Novation are clearly aware of how many people have taken the Launchpad and used it for unexpected things. Many enthusiasts have used the Launchpad in place of the more expensive Monome to create deep software controllers, performance surfaces, art installations, etc. Of particular note is the Light Show phenomenon. Thanks to the ability to light up the Launchpad’s pads with incoming MIDI data, many people have used Live sequences, Instrument Racks and MIDI Effects to create light displays that can either be played back or triggered from the pads. YouTube is full of these performances. The colour palette of the new Launchpads is available from MIDI notes, or you can even use SysEx messages to send RGB colour blends and brightness commands to the pads — Novation say they’ve even had 25fps video playing on the grid!
The level of control you can have over the Launchpads from external commands allows third parties to add rich Launchpad support to their software.
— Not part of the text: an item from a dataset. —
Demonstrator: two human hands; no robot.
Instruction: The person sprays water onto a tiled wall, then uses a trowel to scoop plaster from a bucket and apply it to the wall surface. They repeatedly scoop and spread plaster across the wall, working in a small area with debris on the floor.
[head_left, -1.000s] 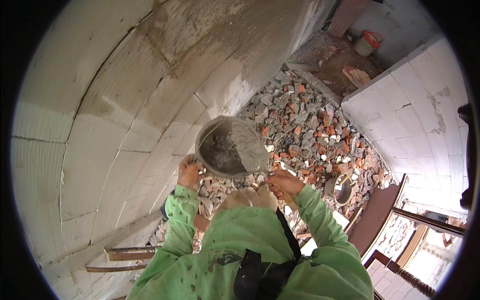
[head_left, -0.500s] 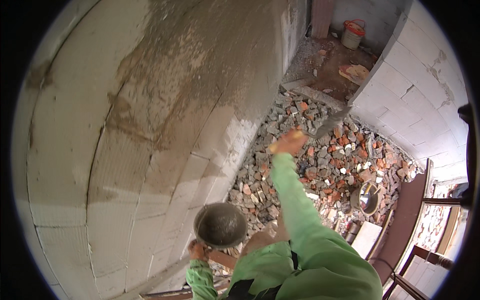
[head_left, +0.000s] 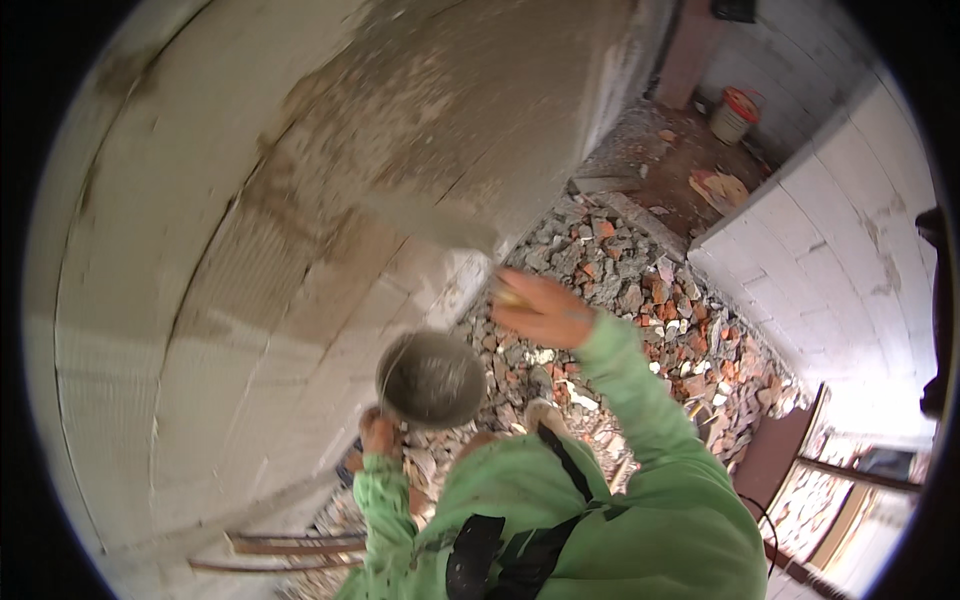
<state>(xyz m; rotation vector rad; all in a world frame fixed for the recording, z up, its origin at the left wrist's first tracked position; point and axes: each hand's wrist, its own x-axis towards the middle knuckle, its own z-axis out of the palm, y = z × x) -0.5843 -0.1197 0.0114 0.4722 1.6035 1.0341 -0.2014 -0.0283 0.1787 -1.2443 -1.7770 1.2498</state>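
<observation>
My right hand (head_left: 540,312) is closed round the pale yellowish handle of a trowel (head_left: 432,222). The blade, smeared by motion, reaches left in front of the block wall (head_left: 130,330); whether it touches the wall I cannot tell. Lower down, my left hand (head_left: 380,434) grips the near left rim of a round grey bowl (head_left: 468,360). Wet grey mortar lies in the bowl, which is held close beside the wall. Darker, damp-looking mortar (head_left: 440,110) coats the upper part of the wall, while the lower blocks are pale and mostly bare.
Broken brick and concrete rubble (head_left: 630,270) covers the floor around my feet. A white block wall (head_left: 850,220) stands on the right. Beyond a low sill, a bucket with a red rim (head_left: 735,115) stands at the back. Boards (head_left: 290,545) lie at the lower left.
My right hand has swung the trowel left, from over the rubble to the wall. The bowl, with my left hand on it, has shifted slightly up in the view, which has itself turned.
</observation>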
Just as a few examples, software can remotely switch the device between Drum, Note and User modes, control pad colours and flash pads in time to MIDI clock. This has been used by mainstream apps like FL Studio and Bitwig, but can also be used by independent hackers or Max MSP programmers to give hardware integration with their creations. For example I’ve previously seen a Reason remote codec that let you visually program the ReDrum drum machine’s step sequencer from the Launchpad. It’s just a matter of time before we get some Max For Live devices that add animated sequencing and more.
With the Pro, Novation have added another possibility for innovation from the third-party community. Areas of the firmware have been released as open source, and calls to lower levels of the hardware have been provided so that developers can upload their own code to the Launchpad Pro. This replaces the default Live feature set with whatever new functionality a determined C programmer can devise. Put more simply, you can upload ‘apps’ to the Launchpad. It’s early days and experimental at this point, but could be fascinating if it gets picked up, and right now has to be the hottest option for a university project. Ideally someone will make a friendly utility for managing and uploading people’s creations to the Launchpad.
- Velocity- and pressure-sensitive pads.
- Full-colour LEDs.
- Easy, fast workflows.
- Stand-alone modes.
- Some Mode buttons are a bit close to the performance pads.
A Launchpad upgraded with full-colour, velocity-sensitive pads would have been great; but one with full Live production workflows and stand-alone operation is awesome.